**BRIEF**
From the entries that follow, pick out all lines holding "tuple".

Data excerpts
- - -

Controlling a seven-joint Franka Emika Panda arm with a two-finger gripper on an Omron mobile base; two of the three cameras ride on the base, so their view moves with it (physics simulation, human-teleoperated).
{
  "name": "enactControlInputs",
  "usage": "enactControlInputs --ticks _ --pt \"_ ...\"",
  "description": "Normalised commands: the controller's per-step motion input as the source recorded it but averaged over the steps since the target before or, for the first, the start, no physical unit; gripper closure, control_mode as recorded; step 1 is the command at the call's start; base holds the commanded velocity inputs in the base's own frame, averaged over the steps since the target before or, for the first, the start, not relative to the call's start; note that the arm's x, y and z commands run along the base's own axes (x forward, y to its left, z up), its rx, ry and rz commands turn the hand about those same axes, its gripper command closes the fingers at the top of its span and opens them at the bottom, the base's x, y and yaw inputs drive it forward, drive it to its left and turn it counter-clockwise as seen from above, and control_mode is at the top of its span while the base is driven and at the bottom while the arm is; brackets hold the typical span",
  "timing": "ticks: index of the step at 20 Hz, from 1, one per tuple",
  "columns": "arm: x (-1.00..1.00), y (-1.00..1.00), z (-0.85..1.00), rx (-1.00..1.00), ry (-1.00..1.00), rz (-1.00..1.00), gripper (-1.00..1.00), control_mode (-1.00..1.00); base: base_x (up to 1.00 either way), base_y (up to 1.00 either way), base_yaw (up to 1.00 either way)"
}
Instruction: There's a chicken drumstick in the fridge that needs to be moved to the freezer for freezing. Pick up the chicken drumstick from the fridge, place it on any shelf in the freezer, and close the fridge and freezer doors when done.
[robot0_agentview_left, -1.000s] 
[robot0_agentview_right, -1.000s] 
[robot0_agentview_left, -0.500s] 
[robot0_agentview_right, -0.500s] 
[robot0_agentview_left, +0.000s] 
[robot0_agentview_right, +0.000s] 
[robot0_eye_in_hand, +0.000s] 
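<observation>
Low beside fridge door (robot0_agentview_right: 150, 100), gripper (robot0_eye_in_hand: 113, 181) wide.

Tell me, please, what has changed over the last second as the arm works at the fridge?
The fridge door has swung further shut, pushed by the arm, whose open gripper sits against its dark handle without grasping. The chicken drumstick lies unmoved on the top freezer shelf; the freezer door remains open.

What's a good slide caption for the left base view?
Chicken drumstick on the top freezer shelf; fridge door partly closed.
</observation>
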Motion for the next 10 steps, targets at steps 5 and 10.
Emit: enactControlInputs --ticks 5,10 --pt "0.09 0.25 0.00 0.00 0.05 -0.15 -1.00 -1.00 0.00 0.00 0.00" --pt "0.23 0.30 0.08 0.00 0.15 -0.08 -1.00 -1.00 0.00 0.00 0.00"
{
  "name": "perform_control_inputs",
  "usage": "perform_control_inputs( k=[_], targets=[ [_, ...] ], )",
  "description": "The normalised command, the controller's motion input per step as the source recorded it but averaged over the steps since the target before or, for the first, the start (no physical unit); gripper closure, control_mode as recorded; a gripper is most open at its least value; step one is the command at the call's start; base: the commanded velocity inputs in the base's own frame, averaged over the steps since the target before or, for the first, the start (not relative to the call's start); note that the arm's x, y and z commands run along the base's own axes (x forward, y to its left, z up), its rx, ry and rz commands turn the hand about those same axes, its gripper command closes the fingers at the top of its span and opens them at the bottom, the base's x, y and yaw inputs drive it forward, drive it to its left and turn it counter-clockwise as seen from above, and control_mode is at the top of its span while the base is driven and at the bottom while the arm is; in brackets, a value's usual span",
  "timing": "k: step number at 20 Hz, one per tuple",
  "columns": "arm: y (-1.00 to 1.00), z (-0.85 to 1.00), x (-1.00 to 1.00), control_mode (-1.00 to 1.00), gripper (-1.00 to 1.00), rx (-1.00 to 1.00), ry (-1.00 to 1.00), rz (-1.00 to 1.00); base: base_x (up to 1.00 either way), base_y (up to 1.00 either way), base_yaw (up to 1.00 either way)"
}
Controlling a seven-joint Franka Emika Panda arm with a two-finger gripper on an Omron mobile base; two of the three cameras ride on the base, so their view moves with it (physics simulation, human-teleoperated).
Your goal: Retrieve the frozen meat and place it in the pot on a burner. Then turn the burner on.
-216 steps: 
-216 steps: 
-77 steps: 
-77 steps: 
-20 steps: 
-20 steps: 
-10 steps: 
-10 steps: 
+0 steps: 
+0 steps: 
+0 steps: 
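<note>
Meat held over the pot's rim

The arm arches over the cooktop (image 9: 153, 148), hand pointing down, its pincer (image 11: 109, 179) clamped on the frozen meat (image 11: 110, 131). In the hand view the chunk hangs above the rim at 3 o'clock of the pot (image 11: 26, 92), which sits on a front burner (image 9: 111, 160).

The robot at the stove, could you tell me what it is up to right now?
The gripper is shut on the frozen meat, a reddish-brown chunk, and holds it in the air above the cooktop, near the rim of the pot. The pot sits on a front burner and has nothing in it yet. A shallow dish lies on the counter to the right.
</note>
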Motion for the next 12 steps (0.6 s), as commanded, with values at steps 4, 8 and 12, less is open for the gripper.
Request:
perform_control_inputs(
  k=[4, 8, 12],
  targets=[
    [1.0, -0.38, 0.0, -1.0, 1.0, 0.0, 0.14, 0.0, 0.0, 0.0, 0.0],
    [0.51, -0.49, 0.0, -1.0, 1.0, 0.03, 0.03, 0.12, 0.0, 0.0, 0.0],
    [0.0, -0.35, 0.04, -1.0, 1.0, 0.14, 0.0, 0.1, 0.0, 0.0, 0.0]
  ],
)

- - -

**WRITTEN SOLUTION**
  "timing": "ticks: index of the step at 20 Hz, from 1, one per tuple",
  "timing": "k: step number at 20 Hz, one per tuple",

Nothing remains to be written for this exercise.